# LAB3.3 - Disambiguating with existing tools

Copyright, Vrije Universiteit Amsterdam, Faculty of Humanities, CLTL

There are many existing entity linking tools out there. We will not build our own, but instead run two existing tools and dig deeper into their output. In order to do this, we will do the following steps:
1. Setup your environment (installation of modules and download of dataset)
2. Load the dataset
3. Run disambiguation with our tools on top of recognized mentions
4. Run entity annotation from scratch: recognition and disambiguation together

### 1. Setup your environment

#### 1.1 Install the needed modules

For the purpose of this week's coding exercises, we will need some new libraries that are probably not installed on your computer:
* [rdflib](https://pypi.org/project/rdflib/)
* (perhaps) [lxml](https://pypi.org/project/lxml/)

You should install these libraries using `conda` or `pip`.

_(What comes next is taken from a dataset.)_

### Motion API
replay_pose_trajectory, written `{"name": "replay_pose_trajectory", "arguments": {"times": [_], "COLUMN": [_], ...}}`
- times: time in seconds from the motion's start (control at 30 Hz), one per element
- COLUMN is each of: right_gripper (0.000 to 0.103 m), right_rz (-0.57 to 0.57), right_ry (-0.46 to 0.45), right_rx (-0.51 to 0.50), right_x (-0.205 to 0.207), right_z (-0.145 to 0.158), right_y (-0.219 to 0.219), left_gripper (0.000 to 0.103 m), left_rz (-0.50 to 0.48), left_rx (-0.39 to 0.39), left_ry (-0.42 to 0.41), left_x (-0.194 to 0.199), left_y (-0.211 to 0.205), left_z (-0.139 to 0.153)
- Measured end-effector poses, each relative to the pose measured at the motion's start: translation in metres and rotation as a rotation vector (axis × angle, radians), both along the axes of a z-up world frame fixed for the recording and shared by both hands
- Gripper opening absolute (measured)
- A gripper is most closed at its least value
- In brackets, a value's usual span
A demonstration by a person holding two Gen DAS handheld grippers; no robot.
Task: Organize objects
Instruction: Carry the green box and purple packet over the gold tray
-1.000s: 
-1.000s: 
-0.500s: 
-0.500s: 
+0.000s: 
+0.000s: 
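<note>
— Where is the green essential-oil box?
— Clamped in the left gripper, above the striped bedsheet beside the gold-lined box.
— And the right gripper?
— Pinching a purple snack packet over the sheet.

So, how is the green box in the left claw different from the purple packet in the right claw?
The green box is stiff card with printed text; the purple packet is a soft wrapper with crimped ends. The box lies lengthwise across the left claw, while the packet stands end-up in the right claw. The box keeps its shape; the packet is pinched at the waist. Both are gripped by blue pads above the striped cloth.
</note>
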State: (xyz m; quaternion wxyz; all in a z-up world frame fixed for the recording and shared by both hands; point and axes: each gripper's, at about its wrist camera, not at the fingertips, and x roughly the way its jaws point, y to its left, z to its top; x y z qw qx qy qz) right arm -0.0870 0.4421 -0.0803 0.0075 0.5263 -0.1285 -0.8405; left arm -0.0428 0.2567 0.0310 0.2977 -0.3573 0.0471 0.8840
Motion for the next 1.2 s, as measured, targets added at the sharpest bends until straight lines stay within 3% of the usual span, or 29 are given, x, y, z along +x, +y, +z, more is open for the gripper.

Let's now check if all needed libraries are installed on your computer and can be imported. 

In [1]:
from rdflib import Graph, URIRef
from tqdm import tqdm
import sys
import requests
import urllib
import urllib.parse
from urllib.request import urlopen, Request
from urllib.parse import urlencode
import xml.etree.cElementTree as ET
from lxml import etree
import time
import json

# import our own utility functions and classes
import lab3_utils as utils
import lab3_classes as classes

**If you see any errors with the imports:**
* read the error carefully
* install the library that is missing
* try to execute the imports again

Don't proceed before the imports work; we will use these modules in the explanation below and in the assignment.

#### 1.2 Obtain the N3 Reuters-128 dataset

**This step should be done if you downloaded or cloned the course repository from GitHub.**

We will work with a small dataset called Reuters-128. This dataset contains 128 Reuters documents annotated with entity mentions and links to DBpedia. You probably have this dataset if you downloaded or cloned the course repository from GitHub. Otherwise, you can download it from https://raw.githubusercontent.com/dice-group/n3-collection/master/Reuters-128.ttl.

Store the dataset file 'Reuters-128.ttl' in the same directory as this notebook.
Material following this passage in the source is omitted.